Quantitative systems
2025
Polybot, an event-driven quantitative trading bot for prediction markets
Context
Personal project
Role
Solo build
Stack
Python 3.11 · asyncio · WebSocket · Ed25519 · Pydantic · Streamlit · Plotly
Problem
Prediction markets like Polymarket US frequently show small mispricings and same-market arbitrage spreads. Capturing them at retail scale requires sub-second reaction time, disciplined risk management, and zero blind spots between paper and live execution.
Constraints
- →Must run on a single laptop. No infrastructure budget
- →No machine learning. Every probability estimate must be auditable
- →Backtest results must be guaranteed identical to what the live system would have done
- →Live trading risk hard-capped at 5% per position, 20% drawdown kill switch
Architecture
Built the entire system around a single async event bus with zero polling loops
whyEvery strategy evaluation is triggered by a WebSocket update, not a timer. Latency from price tick to signal is bounded by the event bus, not by a sleep interval. The bus averages 1.5ms dispatch, p99 4.2ms.
tradeoffHarder to reason about than a synchronous main loop. Mitigated with structured logging at every bus hop and 50 tests that exercise the full pipeline end-to-end.
Made the backtester replay synthetic events through the same event bus, strategies, and risk manager as live trading
whyBacktest to live parity is the most common silent killer of trading systems. By forcing the backtest path through the same code, a strategy that performs in backtest cannot behave differently in paper or live mode without a code change being visible in the diff.
tradeoffThe backtester is slower than it would be if it bypassed the event bus. Worth it. I sleep at night.

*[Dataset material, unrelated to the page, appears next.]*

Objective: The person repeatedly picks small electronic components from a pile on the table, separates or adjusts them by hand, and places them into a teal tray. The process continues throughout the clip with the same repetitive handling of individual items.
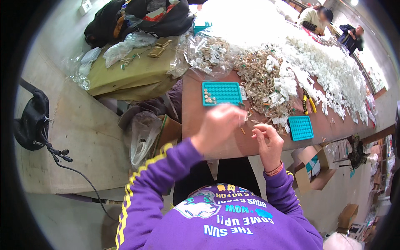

Deterministic heuristics for probability estimation, no ML
whyEvery signal needs to be explainable to myself at 2am during a drawdown. Orderbook midpoint, VWAP, cross-market signals: all transparent math. An ML model that drifts silently is the worst possible failure mode for a system that auto-submits orders.
tradeoffStrategy ceiling is lower than what a tuned ML approach could reach. Acceptable for a personal system; would revisit at scale.
Every EV calculation is net of the Polymarket fee model AND estimated slippage from order book depth
whyPolymarket fees follow `C × feeRate × p × (1-p)`, highest at p=0.50, lowest near the boundaries. Top-of-book pricing massively overestimates fills for anything larger than the touch. The bot walks the book to estimate realistic execution prices before approving a trade.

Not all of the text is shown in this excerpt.